Leaving aside the amusing dynamics of FDR being in the top five immediately after the “Stop Asian hate” campaign, and Teddy Roosevelt, who complained about “race suicide,” I was struck by the shallowness of it all. These are after all learned individuals with countless papers, books, and at least one dissertation under their belts, yet the behavior is unchanged. Still we can expect the aggressive public shilling for mainstream narratives, regardless of their cost to history and truth. Anything to avoid getting targeted by a rage pill mob, I suppose.

The broader problem of “listen to the experts” was highlighted by the U.S. experience with COVID-19. As we all know, the government’s response was a hodgepodge of finger-pointing, political hedging, and flat-out delusion. When lockdowns were first proposed, no one could agree with a broad strategy, leading to a patchwork quilt response by the so-called intellectual class. A most vivid instance of this disconnect came when health experts condemned protestors who opposed the lockdowns while shortly thereafter approving demonstrations against police practices. Were the eggheads really motivated by research, or a profound desire to not be tarred and feathered on social media for their consistency?

This raises a bigger question about who one can trust to give good advice. If doctors are “afraid of the backlash” caused by advising against say, the annual flu vaccine, then how can they be relied upon to make proper calls in other areas? As far as many of us know, the man in the white coat could be prescribing indirect poison simply to keep his public image intact. It’s a total minefield, yet even bringing up the issue smarts of being a heretic under the religious purges of olden times. Difference is, they didn’t have social media and Google reputations to worry about.

I suppose it renders my soapbox rather past expiration, but I have to stress the importance of performing due diligence in all aspects of life affecting your health, emotional well-being, and finances.
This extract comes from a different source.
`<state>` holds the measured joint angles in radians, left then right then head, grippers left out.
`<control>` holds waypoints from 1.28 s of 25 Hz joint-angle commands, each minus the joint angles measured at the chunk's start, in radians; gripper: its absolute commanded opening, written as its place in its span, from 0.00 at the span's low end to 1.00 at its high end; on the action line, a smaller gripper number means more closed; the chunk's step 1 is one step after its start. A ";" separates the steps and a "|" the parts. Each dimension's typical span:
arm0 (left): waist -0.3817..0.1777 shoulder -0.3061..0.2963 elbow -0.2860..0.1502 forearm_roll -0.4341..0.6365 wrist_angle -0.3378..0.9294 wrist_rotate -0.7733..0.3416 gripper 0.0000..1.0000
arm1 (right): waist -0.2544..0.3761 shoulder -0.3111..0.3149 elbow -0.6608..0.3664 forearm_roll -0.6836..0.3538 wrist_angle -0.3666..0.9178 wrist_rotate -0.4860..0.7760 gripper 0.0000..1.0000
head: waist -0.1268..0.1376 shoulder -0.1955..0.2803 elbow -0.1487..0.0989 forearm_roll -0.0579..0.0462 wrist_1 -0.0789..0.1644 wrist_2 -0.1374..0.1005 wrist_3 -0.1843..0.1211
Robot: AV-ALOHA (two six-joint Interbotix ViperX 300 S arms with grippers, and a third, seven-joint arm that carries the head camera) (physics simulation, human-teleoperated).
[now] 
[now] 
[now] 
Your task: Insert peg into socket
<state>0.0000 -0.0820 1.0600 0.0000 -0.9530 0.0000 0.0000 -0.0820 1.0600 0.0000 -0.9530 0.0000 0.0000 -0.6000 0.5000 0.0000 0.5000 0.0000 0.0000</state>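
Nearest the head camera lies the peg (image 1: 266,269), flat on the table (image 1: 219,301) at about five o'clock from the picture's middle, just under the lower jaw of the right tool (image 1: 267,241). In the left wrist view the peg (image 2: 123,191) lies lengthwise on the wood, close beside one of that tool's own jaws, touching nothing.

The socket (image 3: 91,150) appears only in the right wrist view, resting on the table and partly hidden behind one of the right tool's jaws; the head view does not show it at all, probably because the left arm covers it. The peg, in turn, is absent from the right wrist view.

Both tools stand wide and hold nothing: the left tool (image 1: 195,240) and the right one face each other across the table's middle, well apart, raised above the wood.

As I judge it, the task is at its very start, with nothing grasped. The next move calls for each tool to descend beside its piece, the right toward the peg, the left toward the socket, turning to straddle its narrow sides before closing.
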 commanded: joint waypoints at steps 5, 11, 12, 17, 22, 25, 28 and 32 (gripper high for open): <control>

I don’t care if the speaker has a PhD, or indeed rails against higher education every single day to get views. The moment you permit your mind to be outsourced is the start of a long (and potentially hazardous) decline. Steel your brains, and look past the welcoming glow. Experts or not, they’re only human.   

Culturalism

The Importance of Physical Books

After watching The Prudentialist’s take on memory and dystopias, I was struck by a certain realization: physical books really are essential. This feels difficult to accept when one is on the production side, as it is painful to work with the machinations of formatting and page design. For example, my most recent production involved a battle over how to keep chapter headings in place, and earlier offerings had problems related to subheadings flying across pages to leave white seas of blank in their wake. At times you want to simply bin the whole thing and capitulate to ebook hegemony.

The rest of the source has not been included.